Methods: Ae. aegypti mosquitoes (n=429) were screened for natural Wolbachia by taqman qPCR using location-specific Wolbachia surface protein primers (wspAAML) and known 16S rRNA primers. Samples positive for wspAAML (n=267) were processed for Sanger sequencing. We constructed a phylogenetic tree using IQ-TREE 2 to further characterize Wolbachia present in the Philippine Ae. aegypti. We then compared Wolbachia densities between Wolbachia groups and host sex. Statistical analyses were done using GraphPad Prism 9.0.

Results: Wolbachia prevalence for 16S rRNA (40%) and wspAAML (62%) markers were high. Wolbachia relative densities for 16S rRNA ranged from -3.84 to 2.71 and wspAAML from -4.02 to 1.81. Densities were higher in male than female mosquitoes. Wolbachia strains detected in Ae. aegypti clustered into supergroup B. Some 54% (123/226) of these sequences clustered under a group referred to here as "wAegML," that belongs to the supergroup B, which had a significantly lower density than wAegB/wAlbB, and wAlbA strains.

Conclusion: Location-specific primers improved detection of natural Wolbachia in Ae. aegypti and allowed for relative quantification. Wolbachia density is relatively low, and differed between host sexes and Wolbachia strains. An economical way of confirming sporadic or transient Wolbachia in Ae. aegypti is necessary while considering host sex and bacterial strain.

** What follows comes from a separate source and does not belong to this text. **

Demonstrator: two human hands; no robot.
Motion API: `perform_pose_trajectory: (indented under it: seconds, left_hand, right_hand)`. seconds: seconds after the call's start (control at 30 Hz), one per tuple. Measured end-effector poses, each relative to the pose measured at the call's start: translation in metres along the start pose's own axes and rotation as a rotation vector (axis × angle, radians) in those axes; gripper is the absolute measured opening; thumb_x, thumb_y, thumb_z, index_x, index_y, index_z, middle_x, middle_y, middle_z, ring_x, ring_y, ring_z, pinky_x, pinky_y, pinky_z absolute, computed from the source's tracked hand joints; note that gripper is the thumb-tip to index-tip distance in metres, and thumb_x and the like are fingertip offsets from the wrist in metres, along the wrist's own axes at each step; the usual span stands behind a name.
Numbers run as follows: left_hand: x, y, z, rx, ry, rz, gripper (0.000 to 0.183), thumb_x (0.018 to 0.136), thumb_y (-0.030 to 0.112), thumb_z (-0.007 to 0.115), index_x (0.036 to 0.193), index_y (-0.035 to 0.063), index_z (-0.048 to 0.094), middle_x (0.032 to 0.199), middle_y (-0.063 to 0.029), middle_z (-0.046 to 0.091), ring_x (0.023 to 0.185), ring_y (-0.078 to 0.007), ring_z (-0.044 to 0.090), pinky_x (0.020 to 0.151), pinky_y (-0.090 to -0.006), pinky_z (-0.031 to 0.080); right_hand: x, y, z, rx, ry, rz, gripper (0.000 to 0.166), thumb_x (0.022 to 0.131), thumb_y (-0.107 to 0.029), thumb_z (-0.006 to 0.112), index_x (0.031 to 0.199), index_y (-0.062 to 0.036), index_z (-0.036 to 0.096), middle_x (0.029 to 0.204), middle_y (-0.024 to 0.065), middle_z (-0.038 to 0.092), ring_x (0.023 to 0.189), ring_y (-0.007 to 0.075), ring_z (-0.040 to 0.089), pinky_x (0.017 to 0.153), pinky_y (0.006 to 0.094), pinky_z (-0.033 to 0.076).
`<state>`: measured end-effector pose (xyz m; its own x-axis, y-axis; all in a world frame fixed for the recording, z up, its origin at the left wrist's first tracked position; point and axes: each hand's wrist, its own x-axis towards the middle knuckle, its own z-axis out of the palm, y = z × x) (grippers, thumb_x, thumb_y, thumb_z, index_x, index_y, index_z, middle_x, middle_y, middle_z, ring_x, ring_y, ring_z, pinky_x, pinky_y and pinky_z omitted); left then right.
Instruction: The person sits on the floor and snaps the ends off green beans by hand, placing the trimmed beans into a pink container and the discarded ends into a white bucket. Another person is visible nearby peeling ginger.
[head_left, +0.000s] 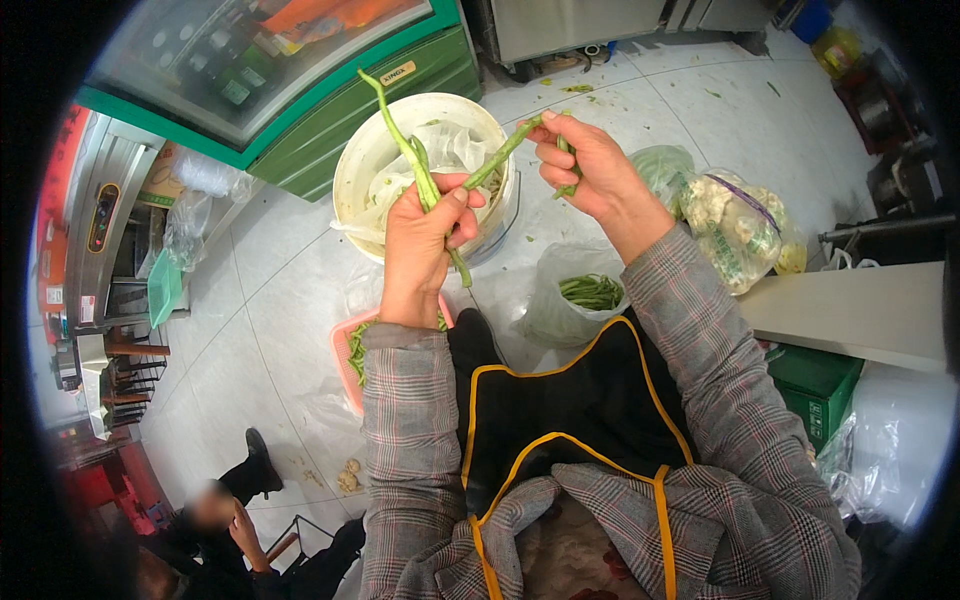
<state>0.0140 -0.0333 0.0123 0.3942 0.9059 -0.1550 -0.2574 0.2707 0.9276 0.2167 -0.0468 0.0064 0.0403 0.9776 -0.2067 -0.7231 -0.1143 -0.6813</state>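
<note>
Several long green beans (401, 139) are gripped in my left hand (424, 236), one reaching far up past the fingers. Between both hands stretches another green bean (502, 154), its far end pinched by my right hand (589, 161). Short bean pieces (568, 150) are also tucked in my right palm. Below the hands stands a white plastic bucket (352, 157) lined with a clear bag and holding some scraps. A pink plastic basket (341, 352) with cut beans is partly hidden by my left forearm. Whole green beans (591, 291) fill an open plastic bag (544, 307) under my right forearm.
Bagged cauliflower (727, 225) sits on the tiled floor at right, beside a pale shelf board (847, 315). A green glass-front cooler (360, 112) stands beyond the bucket. At lower left a person (247, 525) sits near some garlic or ginger-like pieces (349, 476).
</note>
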Motion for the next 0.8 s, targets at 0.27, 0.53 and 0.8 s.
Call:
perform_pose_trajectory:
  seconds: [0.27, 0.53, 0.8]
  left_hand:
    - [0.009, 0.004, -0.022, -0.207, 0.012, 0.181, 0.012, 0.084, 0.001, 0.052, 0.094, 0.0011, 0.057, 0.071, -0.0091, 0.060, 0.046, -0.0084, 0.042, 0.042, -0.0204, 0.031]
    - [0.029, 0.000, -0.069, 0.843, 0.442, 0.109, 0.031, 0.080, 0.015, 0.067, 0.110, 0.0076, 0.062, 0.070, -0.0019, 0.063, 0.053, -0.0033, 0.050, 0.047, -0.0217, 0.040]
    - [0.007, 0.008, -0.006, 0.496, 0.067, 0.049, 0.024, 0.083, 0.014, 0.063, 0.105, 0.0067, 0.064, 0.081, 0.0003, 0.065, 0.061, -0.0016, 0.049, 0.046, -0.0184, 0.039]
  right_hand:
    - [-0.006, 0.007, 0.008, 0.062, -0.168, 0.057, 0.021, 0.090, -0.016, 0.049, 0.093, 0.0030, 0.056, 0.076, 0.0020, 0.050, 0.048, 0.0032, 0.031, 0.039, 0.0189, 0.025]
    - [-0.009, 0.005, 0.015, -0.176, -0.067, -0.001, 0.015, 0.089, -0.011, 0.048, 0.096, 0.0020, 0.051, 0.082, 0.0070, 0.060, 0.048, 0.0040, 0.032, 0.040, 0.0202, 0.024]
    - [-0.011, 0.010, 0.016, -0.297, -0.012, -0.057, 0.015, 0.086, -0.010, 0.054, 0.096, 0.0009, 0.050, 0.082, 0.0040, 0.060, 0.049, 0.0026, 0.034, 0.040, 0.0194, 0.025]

Keywords: Wolbachia; aedes aegypti; arbovirus; mosquito; vector control.

MeSH terms

Aedes* / microbiology
Animals
Humans
Mosquito Vectors
Philippines
Phylogeny
RNA, Ribosomal, 16S / genetics
Wolbachia* / genetics

Substances

RNA, Ribosomal, 16S

Grants and funding

The author(s) declare financial support was received for the research, authorship, and/or publication of this article. This study was funded by the JSPS Core-to-Core Program B. Asia-Africa science platforms and the Sumitomo Electric Industries Group Corporate Social Responsibility (CSR) Foundation, Endowed Chair program.